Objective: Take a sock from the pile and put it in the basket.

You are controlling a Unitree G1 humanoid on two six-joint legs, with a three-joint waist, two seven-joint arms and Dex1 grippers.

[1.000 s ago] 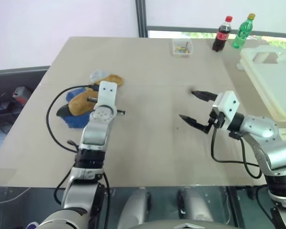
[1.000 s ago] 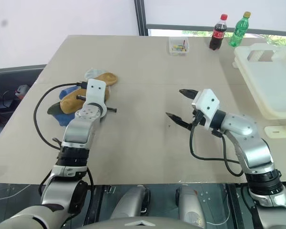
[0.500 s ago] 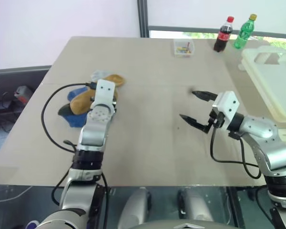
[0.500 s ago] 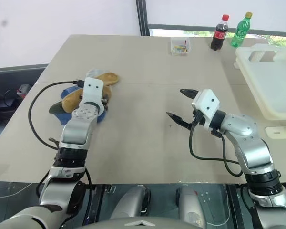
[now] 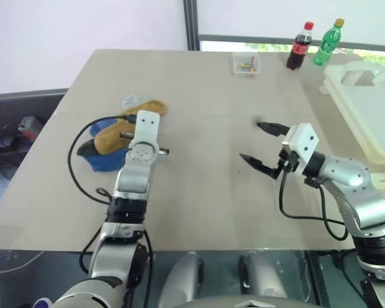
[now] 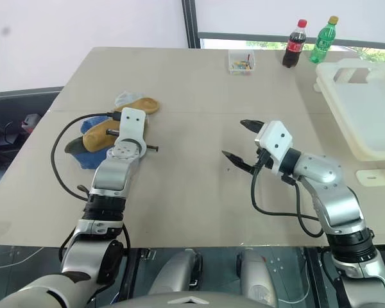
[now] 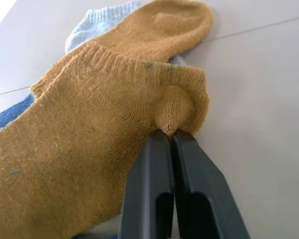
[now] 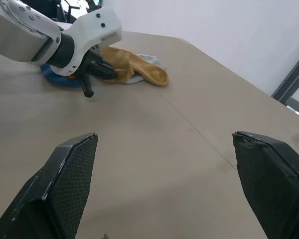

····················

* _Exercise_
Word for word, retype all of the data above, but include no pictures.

* _Result_
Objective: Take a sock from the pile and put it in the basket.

You are controlling a Unitree G1 humanoid on two six-joint legs, with a three-joint waist, two seven-joint arms and Dex1 grippers.

[1.000 s ago] 
[1.000 s ago] 
[0.500 s ago] 
[0.500 s ago] 
[now] 
[now] 
[now] 
[now] 

There is nothing else to the answer.